# So what with the Hoenn games being remade and all...



## Professor Wesker (Nov 21, 2014)

...is there any possibility that we'll get another Shadow Pokémon game? Honestly, Colosseum and XD were my favorite parts of gen 3 as I loved how different they felt to the main games and loved the gritty Fallout-esque world of Orre. Even if Orre itself doesn't come back, I'd at least like to see it take place in some sort of new region. Just imagine how beautiful all 700+ Pokémon would look in HD!

Seriously though, I find it depressing that XD ended on a sequel hook that as of now has never been resolved when freaking Pokémon Trozei (I forgot this game existed for the longest time) got a sequel.


----------



## Zora of Termina (Nov 21, 2014)

I would _adore_ a Coliseum/XD sequel so much you have no idea omg. I would buy a WiiU solely for that game. Coli/XD were by far my favorite console games.


----------



## Eta Carinae (Nov 21, 2014)

Oh man, I was just thinking about this the other day.  I'd love to see another shadow game, preferably in Orre, which would look fantastic with newer graphics.  With games focusing on Ho-Oh and Lugia already, I'd love to see one revolving around Celebi.


----------



## I liek Squirtles (Nov 21, 2014)

I've only played half of XD, but I've loved it so far. Considering what Game Freak can do on the 3DS, I can't possibly imagine what they'll do on the Wii U if that's where they'll launch the remake.


----------



## hopeandjoy (Nov 21, 2014)

It would be nice to see Pokemon RPGs on the WiiU, but the fact that Game Freak has officially canceled the Stadium series (and Stadium esque games like Battle Revolution) makes it seem to me that they aren't interested in developing for consoles.


----------



## Butterfree (Nov 21, 2014)

But... Game Freak were never the ones developing the console games? (Or rather, supposedly they were going to make one pre-Stadium, but that was scrapped early.) The Stadium games were made by HAL Laboratory (who also made Pokémon Snap, Ranger, and Super Smash Bros.), and Colosseum, XD and Battle Revolution were by Genius Sonority (who also made Trozei and Pokémon Typing Adventure). I mean, maybe they've veto'd it anyway for some reason, but it's not about what they're personally interested in developing.


----------



## Autumn (Nov 21, 2014)

HAL did Ranger and Snap? Learn something new every day.


----------



## hopeandjoy (Nov 21, 2014)

They still have to okay it though. Pokemon is Game Freak's IP.


----------



## Stormecho (Nov 21, 2014)

I would kill for another orre game (and also a new pokemon snap game ohhh man)


----------



## Autumn (Nov 21, 2014)

Stormecho said:


> I would kill for another orre game (and also a new pokemon snap game ohhh man)
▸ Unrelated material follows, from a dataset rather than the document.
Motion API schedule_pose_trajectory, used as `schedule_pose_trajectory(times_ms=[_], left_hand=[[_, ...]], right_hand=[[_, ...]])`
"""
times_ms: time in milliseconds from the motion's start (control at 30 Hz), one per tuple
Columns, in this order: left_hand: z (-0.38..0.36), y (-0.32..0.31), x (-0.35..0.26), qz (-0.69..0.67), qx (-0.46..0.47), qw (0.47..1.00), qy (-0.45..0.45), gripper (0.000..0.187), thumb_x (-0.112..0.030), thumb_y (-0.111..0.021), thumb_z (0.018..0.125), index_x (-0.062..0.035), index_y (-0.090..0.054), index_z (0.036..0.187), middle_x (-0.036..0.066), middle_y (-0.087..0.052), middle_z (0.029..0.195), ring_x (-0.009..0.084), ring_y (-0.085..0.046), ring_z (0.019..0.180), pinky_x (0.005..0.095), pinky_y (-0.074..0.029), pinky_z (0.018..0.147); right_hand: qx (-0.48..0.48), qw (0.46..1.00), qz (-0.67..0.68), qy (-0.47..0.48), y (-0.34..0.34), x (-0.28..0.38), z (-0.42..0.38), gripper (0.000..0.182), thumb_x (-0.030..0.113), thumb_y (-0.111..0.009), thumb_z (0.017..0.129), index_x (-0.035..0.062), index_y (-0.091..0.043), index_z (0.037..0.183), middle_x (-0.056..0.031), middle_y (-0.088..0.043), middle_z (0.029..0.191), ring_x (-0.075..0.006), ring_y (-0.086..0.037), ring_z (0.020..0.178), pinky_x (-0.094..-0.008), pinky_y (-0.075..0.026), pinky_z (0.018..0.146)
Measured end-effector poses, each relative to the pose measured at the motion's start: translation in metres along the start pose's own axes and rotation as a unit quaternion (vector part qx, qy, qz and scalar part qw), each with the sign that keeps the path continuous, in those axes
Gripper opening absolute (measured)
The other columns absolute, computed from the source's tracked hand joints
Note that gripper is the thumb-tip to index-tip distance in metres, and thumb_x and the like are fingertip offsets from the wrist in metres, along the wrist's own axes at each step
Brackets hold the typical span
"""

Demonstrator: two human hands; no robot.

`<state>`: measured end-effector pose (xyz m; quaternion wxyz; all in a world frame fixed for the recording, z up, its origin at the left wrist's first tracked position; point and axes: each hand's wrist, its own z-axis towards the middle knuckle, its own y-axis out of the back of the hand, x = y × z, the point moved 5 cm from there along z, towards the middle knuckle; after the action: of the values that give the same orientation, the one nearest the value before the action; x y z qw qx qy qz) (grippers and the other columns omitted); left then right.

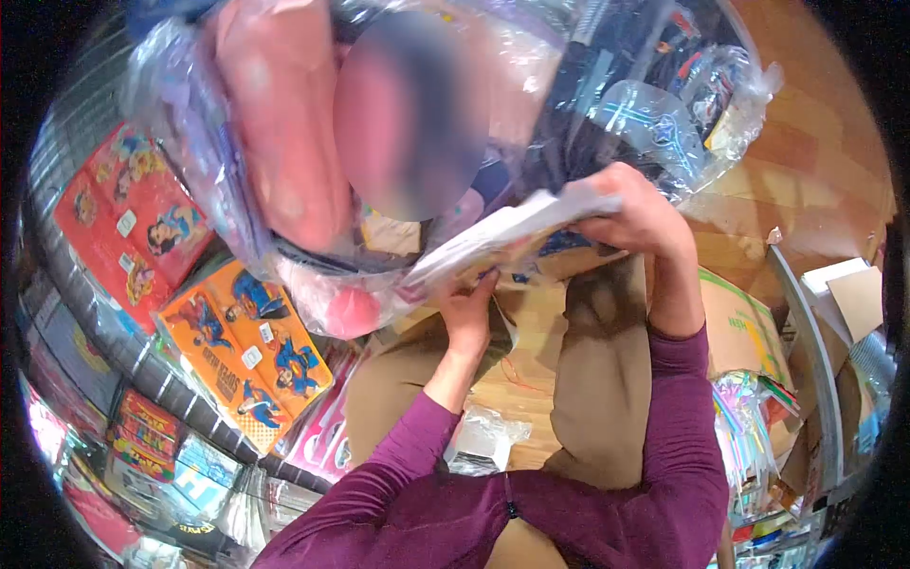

if that shit were wii u that would be the only damn reason i owned a wii u


----------



## Murkrow (Nov 22, 2014)

If they do ever remake either gamecube game, or make a (spiritual) sequel to them, I hope they don't shy away from making lots of changes.

I like Colosseum and XD, but I do think they have some problems that make them not candidates whenever I want to decide which game I want to replay.


Spoiler: Things I didn't like about the GC games, hidden because I complain too much



Maybe it's just because Pokémon plays better on a handheld and I don't like the idea that turning on the game is a commitment to play it for longer than five minutes. But they can't exactly fix that.
There are things I can think of other ways they could have been better though!
Give the NPCs names that actually sound like names rather than the ones they had which I'm pretty sure aren't even Japanese words.
Get rid of human partner that follows you around in the overworld! I didn't mind Rui but there was something awkward about her always being a fixed distance behind you unless you were like me and liked intentionally getting her stuck places. XD didn't have much of it but Jovi was far too annoying.
I didn't really that one admin in XD that acted like an ape. I don't know if they were going for "funny" when they designed him but all he was for me was weird. Maybe I'd like him more if he has more of a character. I like it when they give admins a bit of personality. The main series games don't always do that, sadly. I wouldn't mind seeing more of Mirror B, Venus, Ein, Snattle, and pink Hatsune Miku.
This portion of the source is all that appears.